Algunas consideraciones que presentara fueron enviadas al comité
organizador antes del congreso. Expresaban a título personal,
mis preocupaciones concernientes a una cierta diferencia que
percibo entre nuestras palabras y nuestra capacidad de pasar a
la acción. Oí el eco de estas preocupaciones, ayer en las
recomendaciones, y pienso pues que las comparto con varios otros
entre ustedes. Si el comité me pidió presentárselas en este
momento es porque espera que puedan ser útiles para ayudarnos a
tomar la medida de nuestra responsabilidad en el momento en el
que empezaremos a leer las resoluciones.
¡La Compañía de Jesús
tiene un sueño! ¡The Society of Jesus has a
dream! Este sueño, lo expresa desde hace más de 50 años a
través de los Superiores Generales y las declaraciones en los
decretos de sus Congregaciones Generales. Desea no sólo, para
citar al Padre Kolvenbach, que sus alumnos formados en la
libertad responsable hagan "fructificar en su vida la formación
que recibieron "; qué lo hagan en un espíritu abierto y generoso
inspirado en el humanismo cristiano y que se exprese en
particular por una atención concedida a los más débiles y a los
desfavorecidos, en una lucha por un mundo más justo y más
fraternal. Desea también que los Antiguos Alumnos se unan en
Asociaciones que puedan, a escala local, nacional y hasta
mundial, devenir en fuerzas de renovación y de mejoramiento de
la sociedad humana. Sueña ver estas Asociaciones, federaciones,
etc. juntarse para ayudar a constituir, a través de la gente,
una "familia ignaciana" con una visión común de servicio (CG35).

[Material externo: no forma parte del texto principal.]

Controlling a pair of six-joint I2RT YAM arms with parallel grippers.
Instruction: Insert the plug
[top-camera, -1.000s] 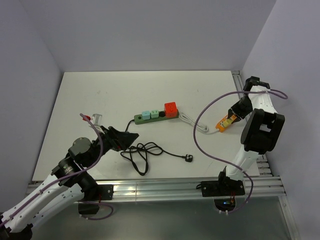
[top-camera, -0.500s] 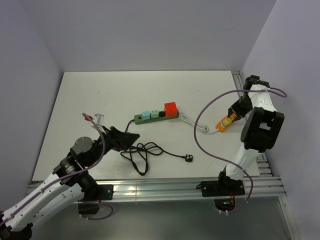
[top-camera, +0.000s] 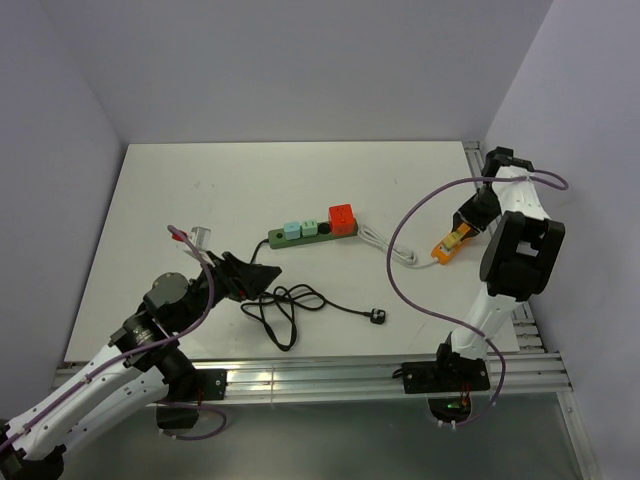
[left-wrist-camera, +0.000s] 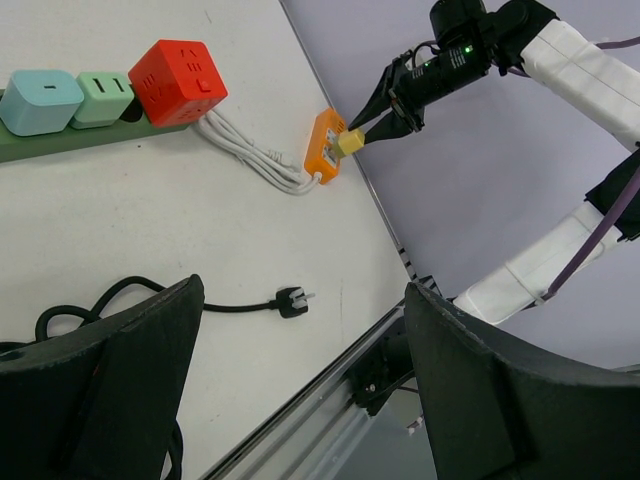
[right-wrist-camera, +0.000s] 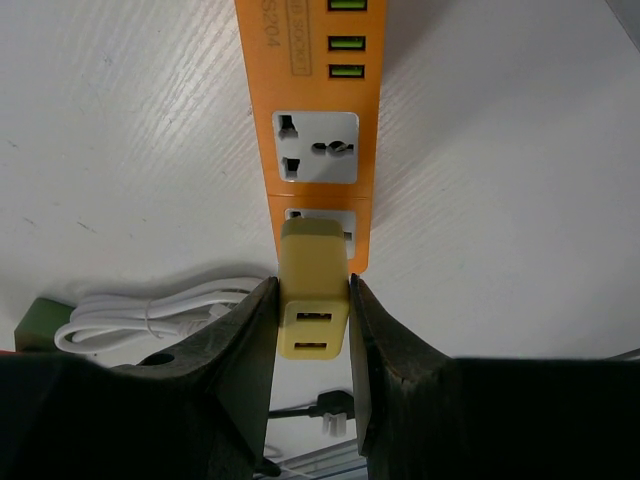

Hablamos, a propósito de esto, de cada vez más colaboración y
asociación, como el Padre General nos lo recordó ayer en su
mensaje.
Parafraseando el tema
del Congreso, debemos plantearnos honestamente la cuestión:
"¿qué es lo que falta y qué es lo que debería mejorarse para que
este sueño, esta invitación, este desafío a la colaboración se
haga una realidad concreta y reciba una respuesta eficaz?"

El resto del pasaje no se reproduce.